The Cyber5 Podcast

EP62: Introduction to Cryptocurrency Investigations

Episode 62 | January 12, 2022

In episode 62 of The Cyber5, we are again joined by Charles Finfrock, CEO and Founder of Black Hand Solutions. Charles was previously the Senior Manager of Insider Threat and Investigations at Tesla and prior to that, he worked as an Operations Officer for the Central Intelligence Agency.

Episode 62 | January 12, 2022

In episode 62 of The Cyber5, we are again joined by Charles Finfrock, CEO and Founder of Black Hand Solutions. Charles was previously the Senior Manager of Insider Threat and Investigations at Tesla and prior to that, he worked as an Operations Officer for the Central Intelligence Agency.

We discuss the generalities of Cryptocurrency and go into the tactics, techniques, and procedures for conducting Cryptocurrency investigations. We also discuss some case studies and what proper outcomes look like for making it more expensive for the adversaries to conduct their operations in this generally unregulated world.

Here are the 3 Topics We Cover in This Episode:

1) Generalities, Functionalities, and Value of Bitcoin and Cryptocurrency:

In its simplest form, Cryptocurrency is digital coins or money (Bitcoin and Ethereum being the most popular). It is not run or governed by a central authority, but by a mathematical algorithm that verifies the transactions, controls the supply of the certain coin, and runs on the blockchain.
Blockchain, as it pertains to Cryptocurrency, is a ledger that verifies what has been sent and received from an account. It is pseudo-anonymous, it is not anonymous – which is why criminals have been leveraging it so aggressively.

When Bitcoin is transacted, the amount sent and received are recorded on the Bitcoin ledger (Blockchain) and associated with a Cryptocurrency wallet address. Criminals think they can hide their identities as a result of not needing a formally validated identity through a central authority.

Since Cryptocurrency is not controlled by a central government no one can modify the supply of the particular cryptocurrency. It derives value in the same way the US dollar used to derive value from gold – scarcity. The argument for Bitcoin’s value is similar to that of gold—a commodity that shares characteristics with the Cryptocurrency. The cryptocurrency is limited to a quantity of 21 million. Bitcoin’s value is a function of this scarcity.

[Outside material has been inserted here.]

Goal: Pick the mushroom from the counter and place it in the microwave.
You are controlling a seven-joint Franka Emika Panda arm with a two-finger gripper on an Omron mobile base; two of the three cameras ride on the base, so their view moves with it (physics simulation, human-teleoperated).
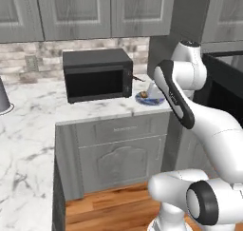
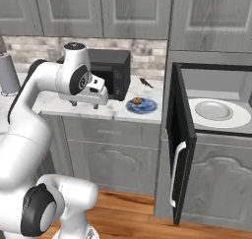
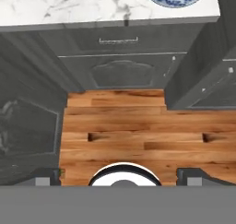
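Right base view: small round brown mushroom (image 2: 138,101) on blue-patterned plate (image 2: 147,106).

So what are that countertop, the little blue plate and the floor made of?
The counter looks like polished white marble, going by its grey veins. The plate under the mushroom seems to be glazed ceramic, white with a blue pattern, though that is a guess. The floor looks like varnished wood: orange-brown planks with visible grain.

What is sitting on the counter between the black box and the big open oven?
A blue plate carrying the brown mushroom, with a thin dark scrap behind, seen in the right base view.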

2) Conducting Cryptocurrency Investigations – Decreasing Return on Investment to Criminals: 

When criminals first started using Cryptocurrency in 2012 it was because they thought they could hide their identity. At the time, tools were not available to law enforcement to unmask and attribute actions to persons. That has changed.

The two kinds of investigations that clients engage in are reactive and proactive. Reactive are when scams have already been perpetrated against their brand. Proactive are when security teams engage with actors to derive the scam before a significant amount of loss occurs.

Legal and technical methods can be deployed to “burn down the infrastructure” to decrease the return on investment for online criminals. Oftentimes an outcome can be to contact a centralized bank or Cryptocurrency exchange (i.e. Coinbase) that is linked to the Cryptocurrency as a means to “cash out” the criminal proceeds, report the fraud, and disrupt the activity, thus increasing the costs to the criminals.

3) Provenance and Repudiation To Understand Truth, Accuracy, and Completeness

As with any online crime investigation, investigative techniques identify stylometric attributes of the criminal infrastructure that reveal the provenance of data by the malicious actor. The end provides authorities the ability to repudiate this scheme in the future.

Often what we look for are lapses in operational security by the threat actors, which include but are not limited to the following:

  • An actor registered a domain and failed to enable private registration before correcting their mistake.
  • An actor forgot to use their VPN or proxy to connect to their C2 infrastructure and revealed their source IP range.
  • An actor reused certificates on different infrastructure or failed to properly encrypt their C2 traffic.

Going a step further, we pivot from technical analysis to open source intelligence (OSINT) to add valuable context to the nature of the threat an organization faces. By exposing network infrastructure and drawing associations using threat information and other technology-enabled OSINT connections, we can determine the motivation and sophistication of the threat. We assess characteristics such as:

  • Content, stylometric attributes, and similarities between criminal persona accounts and true-name accounts.
  • Re-use of content in a spearphish that was similar to content existing elsewhere, such as blog or social media posts.
  • Re-use of usernames or email addresses to register a malicious domain or subscribe to a third-party file server or virtual private server.
  • Photographs that provide traceable location details such as landmarks or geographical attributes.
  • Screenshots, files, or photos used by the actor that leave vital forensic clues revealing real identity or location.
  • Details ascertained through direct engagement with the threat actor.